Assigned task -> Retype the listing exactly, so that the copy matches it line for line.

Available data ->
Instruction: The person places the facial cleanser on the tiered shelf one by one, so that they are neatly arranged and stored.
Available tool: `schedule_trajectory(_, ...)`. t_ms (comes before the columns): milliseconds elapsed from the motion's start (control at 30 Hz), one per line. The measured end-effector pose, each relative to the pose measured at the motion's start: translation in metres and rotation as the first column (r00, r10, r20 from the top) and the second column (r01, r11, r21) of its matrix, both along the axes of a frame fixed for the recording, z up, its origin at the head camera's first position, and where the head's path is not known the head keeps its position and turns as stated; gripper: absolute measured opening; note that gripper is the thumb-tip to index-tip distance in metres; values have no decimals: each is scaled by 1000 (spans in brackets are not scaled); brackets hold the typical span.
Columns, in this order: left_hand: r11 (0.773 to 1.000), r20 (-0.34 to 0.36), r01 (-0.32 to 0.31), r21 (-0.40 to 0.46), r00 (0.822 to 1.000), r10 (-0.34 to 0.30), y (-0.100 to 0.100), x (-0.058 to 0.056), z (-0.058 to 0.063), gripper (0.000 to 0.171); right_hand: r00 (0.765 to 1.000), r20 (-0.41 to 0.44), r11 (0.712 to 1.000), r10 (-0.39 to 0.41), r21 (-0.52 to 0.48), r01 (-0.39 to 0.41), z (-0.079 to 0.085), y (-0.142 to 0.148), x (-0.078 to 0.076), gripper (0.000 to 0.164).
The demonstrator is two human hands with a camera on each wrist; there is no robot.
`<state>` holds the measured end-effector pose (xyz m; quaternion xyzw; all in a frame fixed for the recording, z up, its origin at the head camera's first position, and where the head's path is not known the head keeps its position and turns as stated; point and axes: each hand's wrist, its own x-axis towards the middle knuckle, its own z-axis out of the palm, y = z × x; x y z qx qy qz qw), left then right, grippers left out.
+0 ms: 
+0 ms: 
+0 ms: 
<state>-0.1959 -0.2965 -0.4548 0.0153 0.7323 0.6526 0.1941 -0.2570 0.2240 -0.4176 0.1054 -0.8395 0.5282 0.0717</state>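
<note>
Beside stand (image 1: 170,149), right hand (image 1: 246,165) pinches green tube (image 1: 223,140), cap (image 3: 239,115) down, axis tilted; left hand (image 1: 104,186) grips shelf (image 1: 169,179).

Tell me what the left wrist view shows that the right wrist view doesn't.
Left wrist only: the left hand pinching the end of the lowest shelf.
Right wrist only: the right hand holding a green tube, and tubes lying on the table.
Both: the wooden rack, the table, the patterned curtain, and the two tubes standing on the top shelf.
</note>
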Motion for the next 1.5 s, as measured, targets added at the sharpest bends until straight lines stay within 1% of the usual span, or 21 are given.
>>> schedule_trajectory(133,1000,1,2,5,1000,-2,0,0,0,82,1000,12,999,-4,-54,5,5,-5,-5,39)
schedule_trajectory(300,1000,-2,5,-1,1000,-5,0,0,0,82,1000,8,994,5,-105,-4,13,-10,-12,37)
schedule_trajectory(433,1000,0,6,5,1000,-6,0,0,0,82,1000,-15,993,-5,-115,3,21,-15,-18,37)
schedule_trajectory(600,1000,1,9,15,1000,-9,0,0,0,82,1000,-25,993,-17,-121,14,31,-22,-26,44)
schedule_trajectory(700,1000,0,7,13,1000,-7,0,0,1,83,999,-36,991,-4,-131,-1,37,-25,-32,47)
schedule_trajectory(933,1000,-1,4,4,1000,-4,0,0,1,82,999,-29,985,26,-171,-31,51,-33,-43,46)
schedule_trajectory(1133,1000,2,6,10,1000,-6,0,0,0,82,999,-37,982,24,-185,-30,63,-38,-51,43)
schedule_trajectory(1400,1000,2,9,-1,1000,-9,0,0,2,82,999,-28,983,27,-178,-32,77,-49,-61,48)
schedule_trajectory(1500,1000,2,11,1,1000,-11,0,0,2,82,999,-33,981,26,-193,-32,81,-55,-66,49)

Response box ->
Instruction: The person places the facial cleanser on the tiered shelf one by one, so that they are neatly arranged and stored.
Available tool: `schedule_trajectory(_, ...)`. t_ms (comes before the columns): milliseconds elapsed from the motion's start (control at 30 Hz), one per line. The measured end-effector pose, each relative to the pose measured at the motion's start: translation in metres and rotation as the first column (r00, r10, r20 from the top) and the second column (r01, r11, r21) of its matrix, both along the axes of a frame fixed for the recording, z up, its origin at the head camera's first position, and where the head's path is not known the head keeps its position and turns as stated; gripper: absolute measured opening; note that gripper is the thumb-tip to index-tip distance in metres; values have no decimals: each is scaled by 1000 (spans in brackets are not scaled); brackets hold the typical span.
Columns, in this order: left_hand: r11 (0.773 to 1.000), r20 (-0.34 to 0.36), r01 (-0.32 to 0.31), r21 (-0.40 to 0.46), r00 (0.822 to 1.000), r10 (-0.34 to 0.30), y (-0.100 to 0.100), x (-0.058 to 0.056), z (-0.058 to 0.063), gripper (0.000 to 0.171); right_hand: r00 (0.765 to 1.000), r20 (-0.41 to 0.44), r11 (0.712 to 1.000), r10 (-0.39 to 0.41), r21 (-0.52 to 0.48), r01 (-0.39 to 0.41), z (-0.079 to 0.085), y (-0.142 to 0.148), x (-0.078 to 0.076), gripper (0.000 to 0.164).
The demonstrator is two human hands with a camera on each wrist; there is no robot.
`<state>` holds the measured end-effector pose (xyz m; quaternion xyzw; all in a frame fixed for the recording, z up, its origin at the head camera's first position, and where the head's path is not known the head keeps its position and turns as stated; point and axes: each hand's wrist, its own x-axis towards the middle knuckle, its own z-axis out of the palm, y = z × x; x y z qx qy qz qw), left then right, grippers left out.
+0 ms: 
+0 ms: 
+0 ms: 
<state>-0.1959 -0.2965 -0.4548 0.0153 0.7323 0.6526 0.1941 -0.2570 0.2240 -0.4176 0.1054 -0.8395 0.5282 0.0717</state>
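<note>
Beside stand (image 1: 170,149), right hand (image 1: 246,165) pinches green tube (image 1: 223,140), cap (image 3: 239,115) down, axis tilted; left hand (image 1: 104,186) grips shelf (image 1: 169,179).

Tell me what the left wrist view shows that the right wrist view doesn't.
Left wrist only: the left hand pinching the end of the lowest shelf.
Right wrist only: the right hand holding a green tube, and tubes lying on the table.
Both: the wooden rack, the table, the patterned curtain, and the two tubes standing on the top shelf.
</note>
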Motion for the next 1.5 s, as measured, targets added at the sharpest bends until straight lines stay within 1% of the usual span, or 21 are given.
>>> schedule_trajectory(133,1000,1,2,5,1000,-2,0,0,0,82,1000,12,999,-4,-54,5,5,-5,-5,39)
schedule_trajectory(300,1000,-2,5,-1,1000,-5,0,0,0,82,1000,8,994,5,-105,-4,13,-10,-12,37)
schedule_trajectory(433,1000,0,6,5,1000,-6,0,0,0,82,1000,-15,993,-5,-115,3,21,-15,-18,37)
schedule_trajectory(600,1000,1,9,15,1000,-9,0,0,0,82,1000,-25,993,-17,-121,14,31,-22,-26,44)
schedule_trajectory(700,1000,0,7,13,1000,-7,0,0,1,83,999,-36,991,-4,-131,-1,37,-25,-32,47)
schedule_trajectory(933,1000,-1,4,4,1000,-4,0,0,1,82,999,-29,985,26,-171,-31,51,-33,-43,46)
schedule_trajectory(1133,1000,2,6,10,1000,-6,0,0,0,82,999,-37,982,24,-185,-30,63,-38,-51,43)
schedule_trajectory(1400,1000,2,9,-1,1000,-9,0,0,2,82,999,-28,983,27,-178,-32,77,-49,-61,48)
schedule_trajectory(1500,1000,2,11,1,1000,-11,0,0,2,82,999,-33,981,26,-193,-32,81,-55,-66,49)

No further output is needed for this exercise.